Well, no, actually, I got that at the thrift shop down on main.
Hayır, aslında, koyu sarıydı.
No, actually, it was ochre.
Oh, hayır, bu çok güzel ama aslında benim bir durum için özel bir tavsiyeye ihtiyacım var.
Oh, no, that's great, but I actually need a specific piece of advice for a certain situation.
Hayır, aslında kahraman GE'lere itfaiye, asker, polis ve şehitlerin isimleri verilmiş.
No, actually the hero WODs are named after firefighters, soldiers, police officers, fallen heroes killed in the line of duty.
Hayır, aslında bir süre bizimle yaşayacak.
No, she's actually going to be living with us for a while now.

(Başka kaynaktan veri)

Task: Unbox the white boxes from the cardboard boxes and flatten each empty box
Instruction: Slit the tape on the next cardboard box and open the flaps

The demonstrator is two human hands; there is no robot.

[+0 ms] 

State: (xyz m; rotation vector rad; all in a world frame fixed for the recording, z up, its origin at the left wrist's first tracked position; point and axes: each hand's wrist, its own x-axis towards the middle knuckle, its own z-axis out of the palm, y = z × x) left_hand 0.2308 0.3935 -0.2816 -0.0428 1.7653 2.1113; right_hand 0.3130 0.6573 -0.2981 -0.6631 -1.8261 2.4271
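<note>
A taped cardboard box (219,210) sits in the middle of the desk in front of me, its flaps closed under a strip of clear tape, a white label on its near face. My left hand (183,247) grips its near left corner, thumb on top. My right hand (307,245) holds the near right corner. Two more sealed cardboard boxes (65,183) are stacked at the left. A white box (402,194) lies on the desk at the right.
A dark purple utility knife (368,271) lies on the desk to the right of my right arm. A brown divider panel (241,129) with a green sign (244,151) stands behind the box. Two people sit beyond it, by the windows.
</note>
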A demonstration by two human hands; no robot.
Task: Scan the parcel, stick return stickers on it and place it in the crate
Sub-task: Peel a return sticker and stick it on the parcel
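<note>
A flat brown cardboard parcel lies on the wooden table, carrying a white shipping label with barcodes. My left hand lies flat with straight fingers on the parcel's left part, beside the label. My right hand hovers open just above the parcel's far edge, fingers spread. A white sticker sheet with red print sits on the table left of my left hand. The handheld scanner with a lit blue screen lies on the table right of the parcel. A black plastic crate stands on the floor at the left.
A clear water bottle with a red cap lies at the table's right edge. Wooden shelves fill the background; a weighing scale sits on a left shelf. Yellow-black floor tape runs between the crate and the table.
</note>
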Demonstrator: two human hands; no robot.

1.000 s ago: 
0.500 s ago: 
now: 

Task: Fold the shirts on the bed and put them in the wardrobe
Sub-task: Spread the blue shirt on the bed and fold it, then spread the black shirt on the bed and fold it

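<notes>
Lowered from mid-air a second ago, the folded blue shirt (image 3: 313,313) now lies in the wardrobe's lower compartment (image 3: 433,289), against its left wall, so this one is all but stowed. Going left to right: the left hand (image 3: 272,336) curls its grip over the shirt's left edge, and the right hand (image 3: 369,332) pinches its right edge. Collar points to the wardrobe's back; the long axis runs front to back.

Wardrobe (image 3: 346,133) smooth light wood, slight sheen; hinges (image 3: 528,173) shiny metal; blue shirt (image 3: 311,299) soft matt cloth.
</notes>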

Hayır, hayır... evet, aslında ilgilenmiyorum.
No, no, just... yeah, it's not my thing.
Hayır, güzel değil aslında ama denediğin için aferin.
No, it's not, actually, but you get marks for trying.
- Aslında, hayır, yok.
Actually...
Hayır, aslında şaşırtıcı.
No, that's amazing actually.
Hayır, aslında kız arkadaşının evinde yaşıyor.
- No. He practically lives at his girlfriend's place. He won't come.
Hayır, aslında, değil.
[* *]
Hayır, aslında önceden özel suçlardaydım.
No, I actually used to be special crimes, but, um, right now,
Hayır, aslında yaptığım iyiliğin karşılığını istiyorum.
No, actually, I'm calling in my favor.
Hayır, aslında Braden Rebecca vurulmadan birkaç dakika önce sinirlenip dışarı çıkmıştı. Hatırladığım kadarıyla silahı almak için oldukça fazla zamanı vardı.
No, actually, Braden stormed out a few minutes before Rebecca got shot, as I recall, plenty of time to grab a gun.
Aa, hayır, aslında kayıt yapıyorum.
Um, no. Actually it's the camera.
Hayır, aslında eski kocamdı.
- Oh. No, actually, it was my ex-husband.
Hayır, aslında doktorların eşlerini arıyorduk.
Uh, no. Actually, we're looking for their wives.
Mükemmel bir benzetme, ama aslında ben "hayır" demedim.
Charming analogy, But, um, I didn't actually say "no."
Hayır, aslında mutfağımdayım.
No, actually I'm in my kitchen.
Hayır, aslında... Doğru.
No, it's... it's true.
Hayır, aslında ben güzel bir sarışına aitim.
Uh, no, no, no. I actually belong to a gorgeous blonde.